Titles, Styles, Honours & Arms

Titles

*1745-1766: His Royal Highness Prince Henry Frederick of Wales
*1766-1790: His Royal Highness The Duke of Cumberland and Strathearn

It was Nancy ("Anne") Parsons to whom Horace Walpole referred as "The Duke of Grafton's Mrs. Haughton, the Duke of Dorset's Mrs. Haughton, everybody's Mrs. Haughton". Walpole, Memoirs and Portraits, 195.

Walpole described the marriage between Anne Horton and Prince Henry Frederick, Duke of Cumberland, as a "conquest at Brighthelmstone" by Mrs. Christopher Horton [not Haughton], the widow of one Christopher Horton of Calton Park, Derbyshire, "who had for many months been dallying with his passion, till she had fixed him to more serious views than he had intended." Walpole, Memoirs and Portraits, 244.

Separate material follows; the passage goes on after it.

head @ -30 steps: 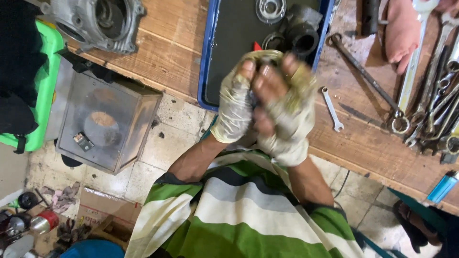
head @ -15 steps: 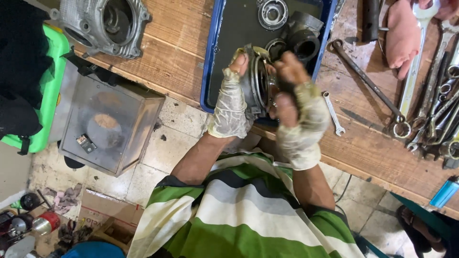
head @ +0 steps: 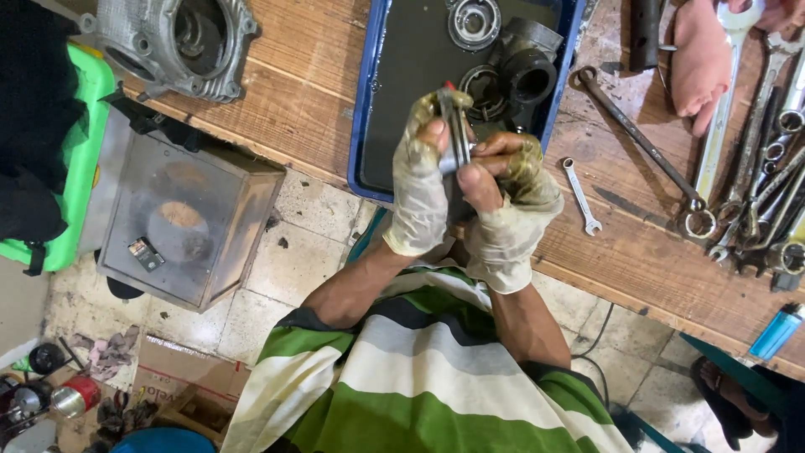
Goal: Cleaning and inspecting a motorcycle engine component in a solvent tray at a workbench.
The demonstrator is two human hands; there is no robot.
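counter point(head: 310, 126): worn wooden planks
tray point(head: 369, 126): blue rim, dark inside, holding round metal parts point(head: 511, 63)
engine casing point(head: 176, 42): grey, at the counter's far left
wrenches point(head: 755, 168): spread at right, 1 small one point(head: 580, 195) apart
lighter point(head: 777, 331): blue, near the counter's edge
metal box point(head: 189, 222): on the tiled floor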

Nancy ("Anne") Parsons, the daughter of a Bond Street tailor, was a noted prostitute of wit and beauty. According to Walpole, Nancy had been a figurante in the opera when she began supplementing her income by working as a highly-paid prostitute. Her youth and undeniable beauty (as attested by later portraits by Thomas Gainsborough and Joshua Reynolds) subsequently caught the attention of a member of the Haughton dynasty of West Indies slave merchants, who married her and took her to Jamaica. Upon his death she returned to London and resumed her profession.

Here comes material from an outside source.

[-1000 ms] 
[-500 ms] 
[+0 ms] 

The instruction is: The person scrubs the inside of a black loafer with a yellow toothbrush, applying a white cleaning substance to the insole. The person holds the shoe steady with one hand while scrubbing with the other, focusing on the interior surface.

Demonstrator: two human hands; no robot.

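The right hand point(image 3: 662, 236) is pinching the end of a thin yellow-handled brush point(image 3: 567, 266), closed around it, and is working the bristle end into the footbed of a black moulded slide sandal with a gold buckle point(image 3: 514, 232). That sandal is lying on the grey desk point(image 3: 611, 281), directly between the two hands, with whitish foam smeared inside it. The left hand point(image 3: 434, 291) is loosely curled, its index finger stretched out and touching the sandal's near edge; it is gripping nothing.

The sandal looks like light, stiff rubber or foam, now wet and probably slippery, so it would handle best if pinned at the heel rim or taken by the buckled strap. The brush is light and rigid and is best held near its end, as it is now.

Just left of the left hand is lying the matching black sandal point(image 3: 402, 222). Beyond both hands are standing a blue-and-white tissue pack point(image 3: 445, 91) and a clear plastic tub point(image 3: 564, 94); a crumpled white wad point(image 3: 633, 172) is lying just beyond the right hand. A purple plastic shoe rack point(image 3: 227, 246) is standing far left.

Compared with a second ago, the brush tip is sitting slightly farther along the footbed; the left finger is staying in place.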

Ironically, Nancy Parson's beauty had outlived many of her aristocratic detractors. In addition to a grand-manner portrait by Reynolds, now in the Metropolitan Museum of Art in New York City, a portrait of Nancy Parsons in Turkish masquerade dress, painted by George Willison in 1769, is held by the Yale Center for British Art in New Haven, Connecticut. Nor was she bereft of attention after she spurned the Duke's platonic love. At the age of 40, Nancy Parsons turned to the very young and impressionable, 24-year old John Frederick Sackville, Duke of Dorset. In 1776 Parsons captivated and married another young aristocrat, Charles Maynard, second Viscount Maynard. In old age, it is said, Nancy devoted herself to pious good works.